La menopausa di mia sorella
Racconto a puntate – sesta parte
Capitolo 4
Gli ero ormai talmente vicino che la mia maschera faticava a rendere completamente visibile l’estensione dei suoi tentacoli.
Comunque indirizzassi lo sguardo, una parte della sua mole usciva dai bordi della mia pinguino nera.

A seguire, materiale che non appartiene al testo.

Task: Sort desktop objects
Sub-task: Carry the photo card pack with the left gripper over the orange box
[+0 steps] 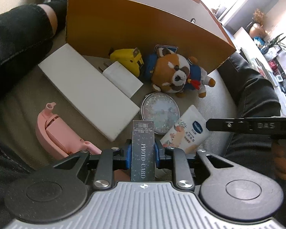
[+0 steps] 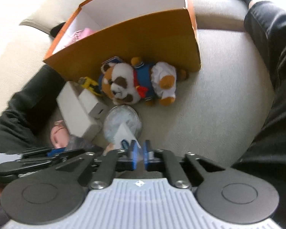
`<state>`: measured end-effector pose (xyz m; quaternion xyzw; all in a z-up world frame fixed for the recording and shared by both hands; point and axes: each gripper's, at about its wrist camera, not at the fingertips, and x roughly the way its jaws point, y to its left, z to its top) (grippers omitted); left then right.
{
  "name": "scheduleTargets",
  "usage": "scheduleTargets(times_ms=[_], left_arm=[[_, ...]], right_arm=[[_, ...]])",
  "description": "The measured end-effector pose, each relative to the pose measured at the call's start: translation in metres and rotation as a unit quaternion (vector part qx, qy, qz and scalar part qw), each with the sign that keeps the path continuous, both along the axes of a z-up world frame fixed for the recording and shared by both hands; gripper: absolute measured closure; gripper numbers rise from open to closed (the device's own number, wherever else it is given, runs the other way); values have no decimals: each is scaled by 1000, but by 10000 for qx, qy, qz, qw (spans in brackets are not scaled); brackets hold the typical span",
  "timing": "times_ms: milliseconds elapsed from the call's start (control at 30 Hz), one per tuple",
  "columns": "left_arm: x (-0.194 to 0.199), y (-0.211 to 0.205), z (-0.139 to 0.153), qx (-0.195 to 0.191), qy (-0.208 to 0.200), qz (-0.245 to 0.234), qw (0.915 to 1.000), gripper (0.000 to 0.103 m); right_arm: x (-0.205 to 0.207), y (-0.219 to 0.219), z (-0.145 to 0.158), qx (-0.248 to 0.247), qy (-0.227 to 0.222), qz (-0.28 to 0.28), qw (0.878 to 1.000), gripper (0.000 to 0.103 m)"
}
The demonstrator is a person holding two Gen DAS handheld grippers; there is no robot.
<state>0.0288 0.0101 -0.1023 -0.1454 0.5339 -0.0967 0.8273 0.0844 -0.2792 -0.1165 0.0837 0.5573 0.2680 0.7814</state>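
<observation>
Currently the left hand-held gripper is closed on a flat, dark, star-speckled box printed "PHOTO CARD", its blue pads pressing the two long sides. This box is judged light, stiff and smooth-faced; the grip across the narrow width suits it, and only moderate force is needed.

The right hand-held gripper has its jaws drawn narrow on the edge of a white squeeze tube with a blue oval label and fruit print, which lies just beside the round glitter-filled compact mirror. The tube is judged soft, light and slightly slippery; a hold near the flat crimped end should limit squeezing. The mirror is judged fragile.

The landmark is the open orange cardboard box with white inside walls. Inside it, only something pink and crumpled shows at one end; the rest of its floor is hidden. In front of the orange wall lie a red-panda plush toy in a blue sailor suit, a yellow tape measure, a white plug adapter and a long white rectangular box. Well apart from it lies a pink plastic case.
</observation>
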Motion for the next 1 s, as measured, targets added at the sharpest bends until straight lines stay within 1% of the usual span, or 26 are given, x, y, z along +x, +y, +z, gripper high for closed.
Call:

Sapevo bene che in situazioni di estrema tensione, nelle rischiose apnee, gli attimi valgono tutto, eppure, almeno per una frazione di tempo mi abbandonai all’impressione d’essere spettatore di una partita di tennis, seduto in linea con la rete, intento a seguire con continui spostamenti della testa il percorso della palla.
Di reale c’era il suo immobilismo, d’irreale la sua immobile attesa.

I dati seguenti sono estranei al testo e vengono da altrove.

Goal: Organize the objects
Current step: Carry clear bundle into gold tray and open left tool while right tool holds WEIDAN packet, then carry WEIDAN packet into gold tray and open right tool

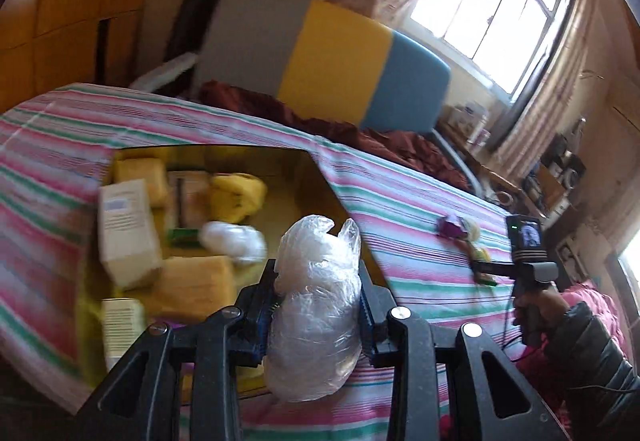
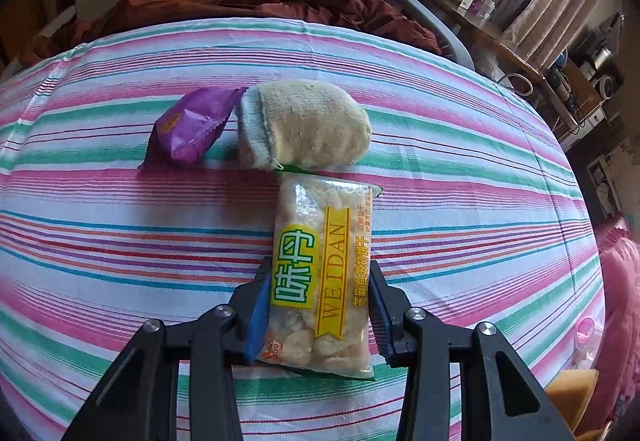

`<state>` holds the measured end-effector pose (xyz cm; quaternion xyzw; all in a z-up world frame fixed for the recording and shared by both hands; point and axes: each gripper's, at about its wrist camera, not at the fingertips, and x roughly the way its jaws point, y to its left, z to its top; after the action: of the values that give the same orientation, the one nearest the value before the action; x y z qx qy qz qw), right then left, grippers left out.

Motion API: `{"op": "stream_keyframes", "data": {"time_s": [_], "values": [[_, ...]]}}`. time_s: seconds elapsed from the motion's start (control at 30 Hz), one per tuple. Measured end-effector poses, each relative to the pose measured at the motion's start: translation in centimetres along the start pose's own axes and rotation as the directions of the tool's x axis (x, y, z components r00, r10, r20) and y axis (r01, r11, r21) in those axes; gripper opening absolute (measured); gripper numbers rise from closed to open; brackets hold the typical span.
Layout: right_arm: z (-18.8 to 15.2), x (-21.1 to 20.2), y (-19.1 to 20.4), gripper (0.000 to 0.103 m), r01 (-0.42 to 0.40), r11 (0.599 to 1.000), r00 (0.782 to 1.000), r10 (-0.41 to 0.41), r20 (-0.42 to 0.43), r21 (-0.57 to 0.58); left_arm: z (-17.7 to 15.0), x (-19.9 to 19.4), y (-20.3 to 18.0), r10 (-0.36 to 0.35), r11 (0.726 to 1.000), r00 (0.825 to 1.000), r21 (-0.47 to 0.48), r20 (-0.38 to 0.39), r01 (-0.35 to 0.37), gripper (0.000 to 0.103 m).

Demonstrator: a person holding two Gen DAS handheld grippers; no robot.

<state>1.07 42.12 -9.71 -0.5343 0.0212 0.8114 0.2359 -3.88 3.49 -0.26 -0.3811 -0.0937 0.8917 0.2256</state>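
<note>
1. A bedroom: a bed covered in a pink, green and white striped sheet, a grey, yellow and blue headboard behind it, a bright window to one side.
2. A yellow cardboard box lies open on the bed and already holds small cartons, yellow packets and a white wad; the blur makes their print unreadable.
3. The left gripper has its jaws closed on a crumpled clear plastic bag, held near the box's edge. It looks very light, soft and slippery, so a squeeze across the bulkiest part of the bundle seems safest.
4. The right gripper has its jaws set against both long edges of a snack packet, apparently pinching it as it lies on the sheet. The film looks slick and the biscuits inside brittle, so a light grip across the width is wise.
5. The packet reads "WEIDAN" on a yellow band, with large green Chinese characters, seemingly "味丹"; the smaller orange print is too fine to read.
6. Beyond it lie a rolled beige sock, soft and easily squeezed, touching a purple foil sachet whose orange logo is illegible.
</note>
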Motion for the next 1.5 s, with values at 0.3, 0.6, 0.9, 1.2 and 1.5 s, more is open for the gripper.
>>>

Tra la forza della sua indole, forgiata dalla lunga esperienza, che imponeva alle sue caratteristiche naturali di trattenere finanche lo scorrere dell’acqua negli opercoli per sfuggire nascondendosi, e la potenza della sua smisurata, prorompente, devastante stazza che le chiedeva di occultarsi scappando, la preda continuava a privilegiare la prima congettura, anche se, per tale scelta, il vetro plastificato della mia maschera nera, durante il progressivo avvicinamento, doveva apparirle come la bocca spalancata del Terrore e del Male.
Io, la mia faccia, il Terrore!
Quale percorso aveva condotto la mia vita verso e fino alla mortale sfida con quella icona bestiale? Scompaginare il certo e rumoroso declino di quel tragitto in cui mi riconoscevo felice tuffandomi nei silenzi profondi?
Offuscare un prosieguo del mio viaggio esistenziale temuto troppo simile al decadente simbolismo dell’immagine di mia sorella, seduta con un gatto sulle ginocchia, nell’atto di tagliarsi le unghie, dopo la menopausa, per meglio palpeggiare la creta, proponendosi, pulsandosi in un nuovo mondo fatto di terracotta e di ceramiche?
Gilda?
Che c’entra Gilda?
Gilda?
Che c’entra Gilda?
Gilda si crogiola sulla spiaggia con le tette al sole, voluminose, le tette, tanto da costringere a sbirciarle anche sfigati esistenzialisti un po’ gay e un po’ narcisisti durante andirivieni senza senso che lei, anima candida, neppure nota.
Non è così?
Che cosa non è così?
Crogiola, spiaggia, sole, tette, voluminose, sbirciare, sfigati, esistenzialisti, gay, narcisisti, andirivieni?
Non è questo?
Che altro allora?
Bum… la macchia nera che prima era ondeggiante tra i tentacoli del mostruoso colosso posato sul fondo marino gli schizzò, con lo scatto breve e goffo di una pantegana, verso il testone immobile nella concentrazione mimetica.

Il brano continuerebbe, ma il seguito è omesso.